ABOUT THIS TASK » Collect each line of the records containing the string "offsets".
[RECORDED DATA]
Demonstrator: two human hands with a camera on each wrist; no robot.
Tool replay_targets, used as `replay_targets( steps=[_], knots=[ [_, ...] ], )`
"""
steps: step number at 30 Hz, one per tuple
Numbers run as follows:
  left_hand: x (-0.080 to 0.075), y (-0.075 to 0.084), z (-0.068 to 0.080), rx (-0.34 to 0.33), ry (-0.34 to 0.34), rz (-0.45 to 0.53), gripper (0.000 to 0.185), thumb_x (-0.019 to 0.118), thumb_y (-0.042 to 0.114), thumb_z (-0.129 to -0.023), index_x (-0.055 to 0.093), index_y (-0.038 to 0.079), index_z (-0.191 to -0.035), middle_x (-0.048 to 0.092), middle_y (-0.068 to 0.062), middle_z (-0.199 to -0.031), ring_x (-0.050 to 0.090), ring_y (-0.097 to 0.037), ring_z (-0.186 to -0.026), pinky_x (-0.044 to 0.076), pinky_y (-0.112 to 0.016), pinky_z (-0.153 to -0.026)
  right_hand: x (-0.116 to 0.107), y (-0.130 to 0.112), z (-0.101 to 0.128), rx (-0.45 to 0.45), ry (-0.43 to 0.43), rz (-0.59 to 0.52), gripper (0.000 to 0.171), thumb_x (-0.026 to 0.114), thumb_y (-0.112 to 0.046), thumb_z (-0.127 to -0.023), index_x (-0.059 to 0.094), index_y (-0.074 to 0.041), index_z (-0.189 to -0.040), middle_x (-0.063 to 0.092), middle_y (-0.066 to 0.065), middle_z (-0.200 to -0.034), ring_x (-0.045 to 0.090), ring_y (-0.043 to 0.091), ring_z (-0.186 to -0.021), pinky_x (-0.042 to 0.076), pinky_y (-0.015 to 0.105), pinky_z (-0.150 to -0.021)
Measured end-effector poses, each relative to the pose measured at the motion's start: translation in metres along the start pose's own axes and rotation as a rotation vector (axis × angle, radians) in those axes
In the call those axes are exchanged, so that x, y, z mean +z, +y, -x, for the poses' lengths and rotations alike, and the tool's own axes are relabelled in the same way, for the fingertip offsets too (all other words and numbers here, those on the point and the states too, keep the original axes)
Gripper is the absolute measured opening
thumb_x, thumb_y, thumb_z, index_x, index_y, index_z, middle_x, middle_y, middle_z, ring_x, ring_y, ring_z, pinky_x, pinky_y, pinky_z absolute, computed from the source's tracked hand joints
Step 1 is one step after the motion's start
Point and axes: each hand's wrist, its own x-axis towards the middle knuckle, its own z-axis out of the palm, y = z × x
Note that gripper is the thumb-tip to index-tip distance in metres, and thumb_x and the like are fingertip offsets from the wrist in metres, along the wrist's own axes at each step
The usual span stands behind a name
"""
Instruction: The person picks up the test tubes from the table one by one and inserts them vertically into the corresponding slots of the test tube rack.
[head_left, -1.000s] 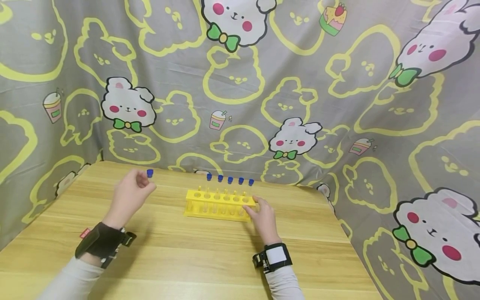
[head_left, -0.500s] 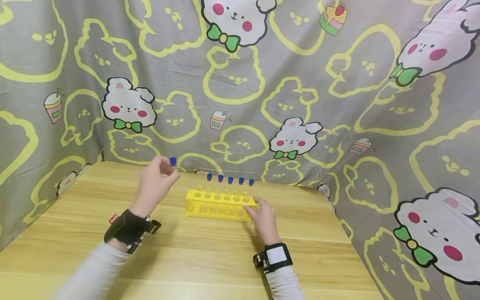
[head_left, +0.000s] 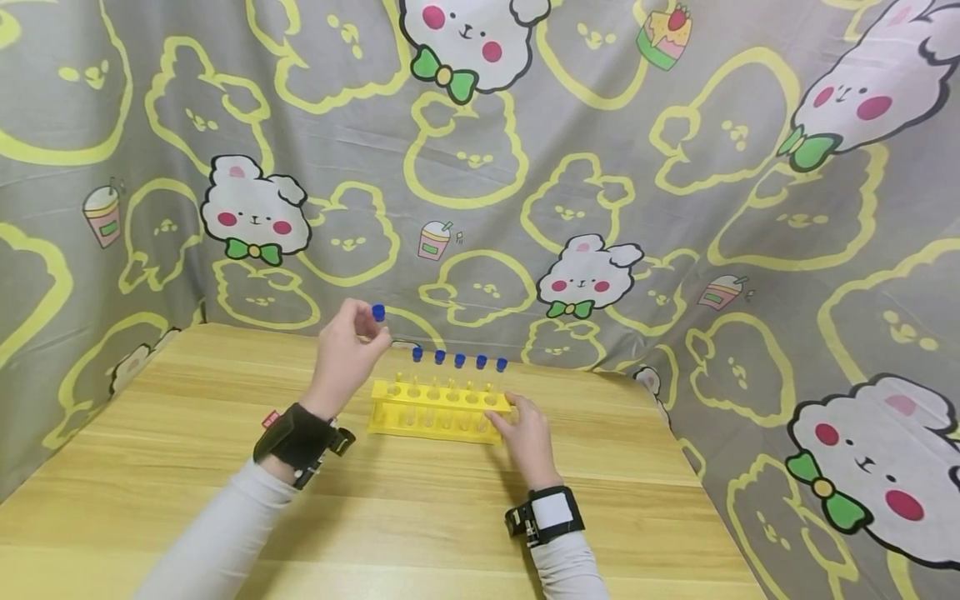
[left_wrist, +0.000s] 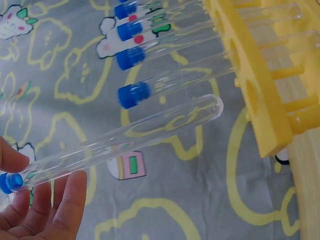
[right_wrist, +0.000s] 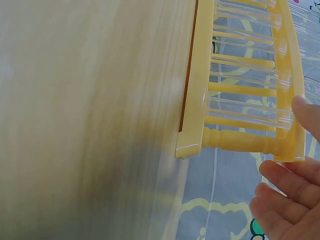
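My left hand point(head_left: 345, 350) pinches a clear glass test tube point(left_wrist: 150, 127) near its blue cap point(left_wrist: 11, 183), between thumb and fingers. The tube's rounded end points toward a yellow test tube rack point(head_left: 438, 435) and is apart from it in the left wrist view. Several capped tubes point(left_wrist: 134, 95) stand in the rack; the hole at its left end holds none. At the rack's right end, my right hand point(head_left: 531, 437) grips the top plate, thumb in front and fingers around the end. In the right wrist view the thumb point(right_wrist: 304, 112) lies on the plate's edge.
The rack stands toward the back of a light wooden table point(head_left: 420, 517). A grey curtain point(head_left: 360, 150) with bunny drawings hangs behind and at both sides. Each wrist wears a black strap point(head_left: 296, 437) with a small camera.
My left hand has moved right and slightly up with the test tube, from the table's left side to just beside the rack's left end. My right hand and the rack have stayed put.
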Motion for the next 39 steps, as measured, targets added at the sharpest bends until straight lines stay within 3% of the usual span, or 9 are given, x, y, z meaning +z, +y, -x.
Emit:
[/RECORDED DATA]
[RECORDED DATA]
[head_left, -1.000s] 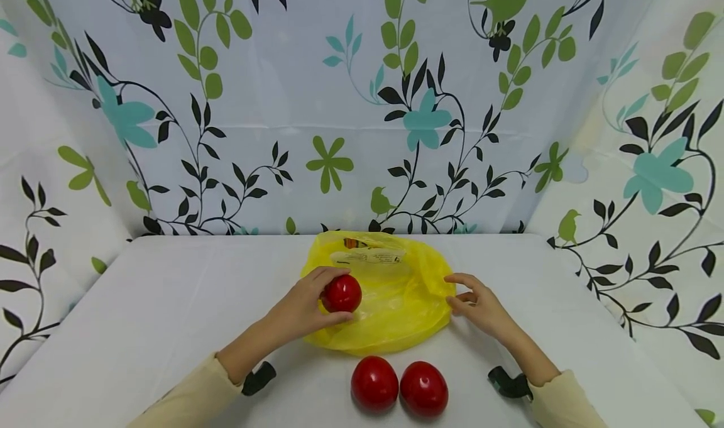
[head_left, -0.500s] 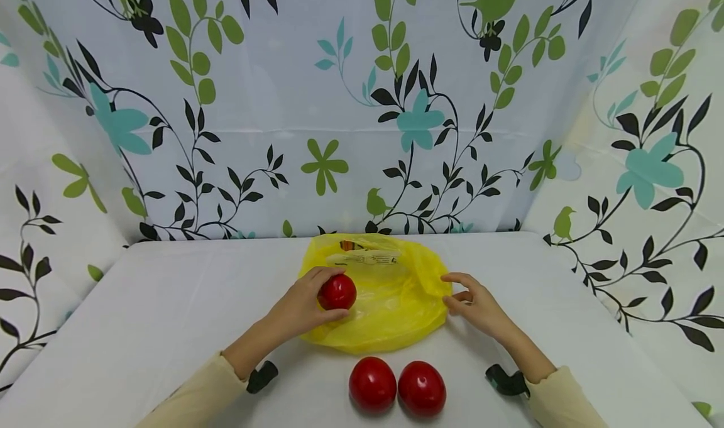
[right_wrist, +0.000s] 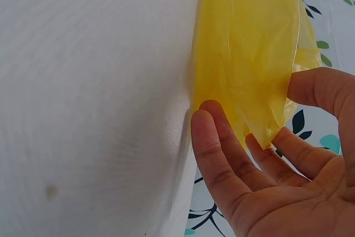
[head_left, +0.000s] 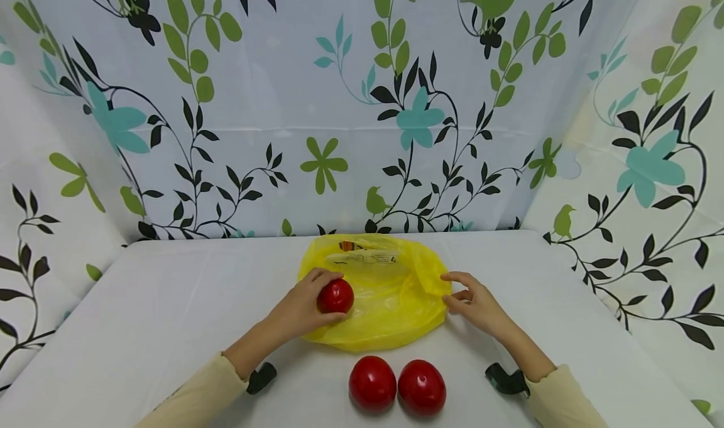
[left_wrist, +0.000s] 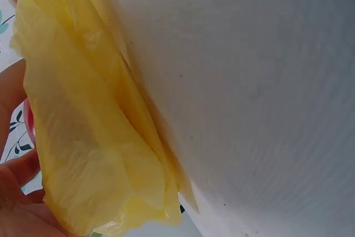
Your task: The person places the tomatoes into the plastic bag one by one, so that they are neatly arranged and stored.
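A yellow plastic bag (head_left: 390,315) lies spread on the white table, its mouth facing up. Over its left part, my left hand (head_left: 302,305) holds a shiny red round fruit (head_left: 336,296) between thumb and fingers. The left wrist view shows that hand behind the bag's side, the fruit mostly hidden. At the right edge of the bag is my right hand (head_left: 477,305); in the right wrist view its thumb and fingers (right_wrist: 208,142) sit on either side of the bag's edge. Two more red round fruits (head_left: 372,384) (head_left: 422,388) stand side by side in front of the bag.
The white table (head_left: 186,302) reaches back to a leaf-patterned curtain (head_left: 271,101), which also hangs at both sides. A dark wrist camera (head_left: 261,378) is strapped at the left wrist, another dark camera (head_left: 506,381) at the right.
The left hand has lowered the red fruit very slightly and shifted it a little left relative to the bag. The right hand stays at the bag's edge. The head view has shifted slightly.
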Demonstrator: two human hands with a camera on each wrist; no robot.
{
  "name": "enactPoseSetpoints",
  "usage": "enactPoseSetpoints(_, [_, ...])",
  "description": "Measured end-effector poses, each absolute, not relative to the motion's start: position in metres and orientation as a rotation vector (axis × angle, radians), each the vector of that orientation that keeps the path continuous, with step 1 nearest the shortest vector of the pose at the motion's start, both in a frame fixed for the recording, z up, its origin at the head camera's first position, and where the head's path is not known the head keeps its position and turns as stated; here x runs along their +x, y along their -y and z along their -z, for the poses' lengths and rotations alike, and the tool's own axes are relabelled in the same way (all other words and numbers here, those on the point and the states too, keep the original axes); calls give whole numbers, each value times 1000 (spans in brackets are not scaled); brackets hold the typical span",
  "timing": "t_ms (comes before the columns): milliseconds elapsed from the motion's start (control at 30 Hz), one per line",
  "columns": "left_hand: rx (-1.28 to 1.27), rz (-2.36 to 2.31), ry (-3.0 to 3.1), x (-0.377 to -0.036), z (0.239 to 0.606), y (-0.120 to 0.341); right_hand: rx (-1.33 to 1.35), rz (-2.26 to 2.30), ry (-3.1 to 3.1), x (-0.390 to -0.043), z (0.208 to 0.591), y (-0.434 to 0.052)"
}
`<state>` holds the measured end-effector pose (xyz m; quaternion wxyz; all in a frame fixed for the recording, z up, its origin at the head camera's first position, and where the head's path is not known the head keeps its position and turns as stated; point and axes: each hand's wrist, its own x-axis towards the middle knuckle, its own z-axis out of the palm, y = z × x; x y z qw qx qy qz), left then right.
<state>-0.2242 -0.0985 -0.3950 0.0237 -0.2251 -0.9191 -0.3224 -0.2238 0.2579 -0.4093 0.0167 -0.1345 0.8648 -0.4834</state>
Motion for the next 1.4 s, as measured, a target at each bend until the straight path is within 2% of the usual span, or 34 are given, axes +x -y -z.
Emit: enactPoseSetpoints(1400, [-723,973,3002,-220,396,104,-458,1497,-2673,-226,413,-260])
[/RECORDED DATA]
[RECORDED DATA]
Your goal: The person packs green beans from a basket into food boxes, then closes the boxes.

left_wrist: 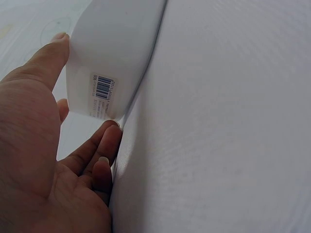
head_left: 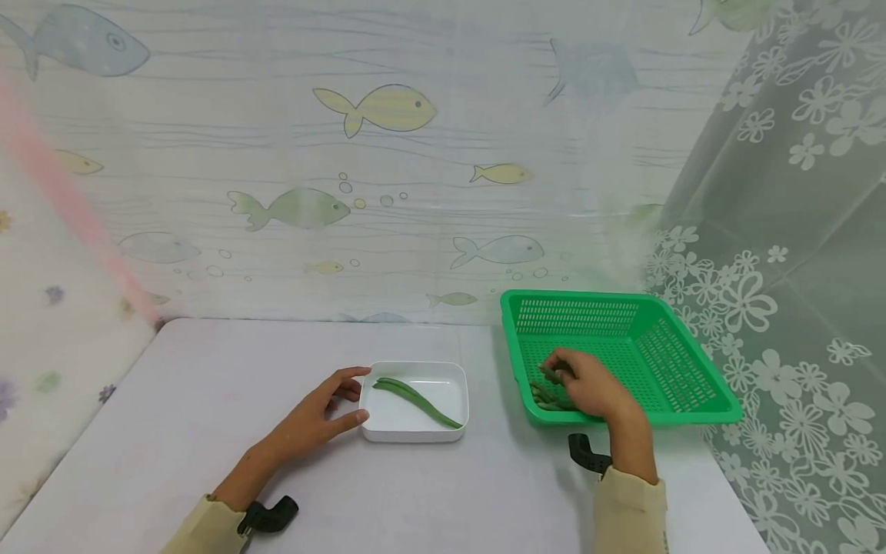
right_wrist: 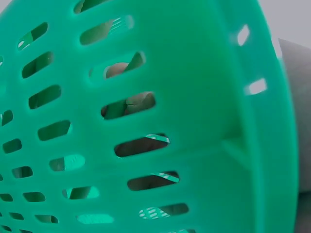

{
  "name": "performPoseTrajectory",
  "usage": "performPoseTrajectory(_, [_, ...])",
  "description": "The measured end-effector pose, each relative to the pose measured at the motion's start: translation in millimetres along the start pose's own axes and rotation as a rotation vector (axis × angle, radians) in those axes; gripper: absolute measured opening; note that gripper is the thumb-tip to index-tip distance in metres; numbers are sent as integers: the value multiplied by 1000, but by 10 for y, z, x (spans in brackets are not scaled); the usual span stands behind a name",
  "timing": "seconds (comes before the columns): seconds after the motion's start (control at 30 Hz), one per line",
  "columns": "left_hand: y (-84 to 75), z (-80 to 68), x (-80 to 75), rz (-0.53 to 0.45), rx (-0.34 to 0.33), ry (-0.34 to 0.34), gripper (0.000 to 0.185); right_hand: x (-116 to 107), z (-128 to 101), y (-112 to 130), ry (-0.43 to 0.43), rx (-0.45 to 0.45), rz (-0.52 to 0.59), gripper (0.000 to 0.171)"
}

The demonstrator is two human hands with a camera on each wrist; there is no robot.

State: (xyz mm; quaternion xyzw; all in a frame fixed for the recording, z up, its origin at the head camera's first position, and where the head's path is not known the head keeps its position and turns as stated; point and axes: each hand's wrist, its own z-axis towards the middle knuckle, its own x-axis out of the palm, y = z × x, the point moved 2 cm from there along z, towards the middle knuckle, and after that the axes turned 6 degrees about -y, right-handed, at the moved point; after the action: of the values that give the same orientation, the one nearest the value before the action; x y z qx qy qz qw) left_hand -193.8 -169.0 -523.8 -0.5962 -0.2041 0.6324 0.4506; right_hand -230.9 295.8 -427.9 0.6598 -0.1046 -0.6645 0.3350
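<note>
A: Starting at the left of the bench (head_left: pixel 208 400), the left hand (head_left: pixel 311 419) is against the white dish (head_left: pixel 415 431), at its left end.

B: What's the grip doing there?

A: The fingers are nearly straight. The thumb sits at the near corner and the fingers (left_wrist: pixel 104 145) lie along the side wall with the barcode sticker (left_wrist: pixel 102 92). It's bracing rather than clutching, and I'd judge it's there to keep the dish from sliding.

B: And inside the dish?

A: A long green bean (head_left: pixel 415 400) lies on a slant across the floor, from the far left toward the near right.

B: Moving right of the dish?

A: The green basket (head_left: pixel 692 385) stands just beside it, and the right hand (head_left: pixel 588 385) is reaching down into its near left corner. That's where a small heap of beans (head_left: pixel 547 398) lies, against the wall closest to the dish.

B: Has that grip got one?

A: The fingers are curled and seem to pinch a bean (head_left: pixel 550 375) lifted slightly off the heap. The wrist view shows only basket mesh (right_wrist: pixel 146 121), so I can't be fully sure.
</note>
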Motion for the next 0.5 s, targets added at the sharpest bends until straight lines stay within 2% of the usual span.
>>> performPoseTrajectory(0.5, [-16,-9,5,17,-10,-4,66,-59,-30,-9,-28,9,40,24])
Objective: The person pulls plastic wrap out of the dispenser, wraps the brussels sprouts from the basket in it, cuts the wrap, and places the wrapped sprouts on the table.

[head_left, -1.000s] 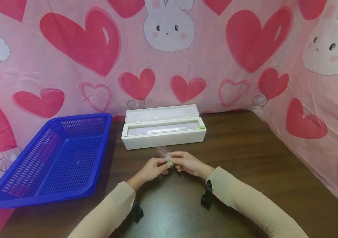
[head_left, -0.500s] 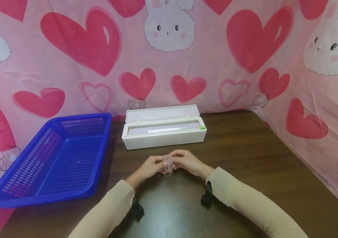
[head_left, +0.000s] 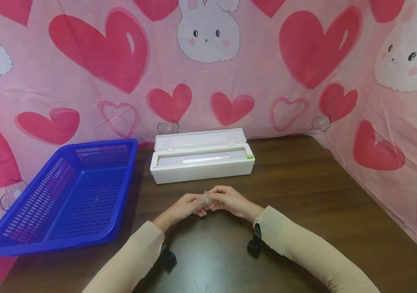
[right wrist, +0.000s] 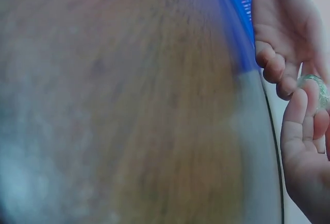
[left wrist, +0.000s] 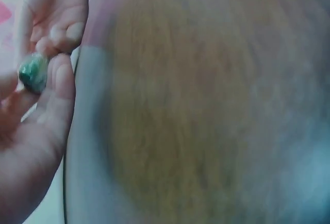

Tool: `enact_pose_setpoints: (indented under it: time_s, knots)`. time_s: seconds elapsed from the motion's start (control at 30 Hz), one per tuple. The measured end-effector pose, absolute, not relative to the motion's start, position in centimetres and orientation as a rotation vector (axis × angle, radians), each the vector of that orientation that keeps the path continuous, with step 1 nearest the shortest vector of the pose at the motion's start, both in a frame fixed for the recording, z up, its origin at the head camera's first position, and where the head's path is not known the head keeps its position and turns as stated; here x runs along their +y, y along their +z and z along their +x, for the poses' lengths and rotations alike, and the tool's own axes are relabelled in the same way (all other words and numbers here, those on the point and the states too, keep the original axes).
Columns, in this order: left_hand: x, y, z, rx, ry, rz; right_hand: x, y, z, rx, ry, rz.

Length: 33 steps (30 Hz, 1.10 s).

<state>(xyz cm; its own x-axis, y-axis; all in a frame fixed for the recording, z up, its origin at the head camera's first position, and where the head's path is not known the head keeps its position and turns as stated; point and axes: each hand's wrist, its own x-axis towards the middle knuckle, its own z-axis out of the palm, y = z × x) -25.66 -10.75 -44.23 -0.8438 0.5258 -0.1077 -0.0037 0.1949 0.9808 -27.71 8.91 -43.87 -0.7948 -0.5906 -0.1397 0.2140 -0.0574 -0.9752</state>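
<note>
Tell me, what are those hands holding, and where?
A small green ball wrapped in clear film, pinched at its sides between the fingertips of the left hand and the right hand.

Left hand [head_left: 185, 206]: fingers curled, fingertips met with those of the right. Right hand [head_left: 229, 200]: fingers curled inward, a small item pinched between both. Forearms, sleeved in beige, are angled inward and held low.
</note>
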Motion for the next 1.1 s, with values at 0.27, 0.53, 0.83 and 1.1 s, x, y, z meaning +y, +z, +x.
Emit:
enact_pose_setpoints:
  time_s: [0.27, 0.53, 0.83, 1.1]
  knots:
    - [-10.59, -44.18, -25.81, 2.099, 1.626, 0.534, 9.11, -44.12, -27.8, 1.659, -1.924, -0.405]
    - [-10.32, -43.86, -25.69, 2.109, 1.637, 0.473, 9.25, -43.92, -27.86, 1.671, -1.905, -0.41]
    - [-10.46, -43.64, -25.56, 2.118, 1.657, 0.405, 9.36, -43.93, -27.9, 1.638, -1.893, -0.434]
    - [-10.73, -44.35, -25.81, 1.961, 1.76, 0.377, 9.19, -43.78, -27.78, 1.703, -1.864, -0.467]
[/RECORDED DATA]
EXERCISE RESULT »
In the call those axes are exchanged, so that x, y, z mean +z, +y, -x, for the poses' lengths and rotations alike, and the tool's own axes are relabelled in the same way, for the fingertip offsets too (all other words and numbers here, those on the point and the states too, keep the original axes)
Note that gripper is the thumb-tip to index-tip distance in metres, and thumb_x and the like are fingertip offsets from the wrist in metres, along the wrist's own axes at each step

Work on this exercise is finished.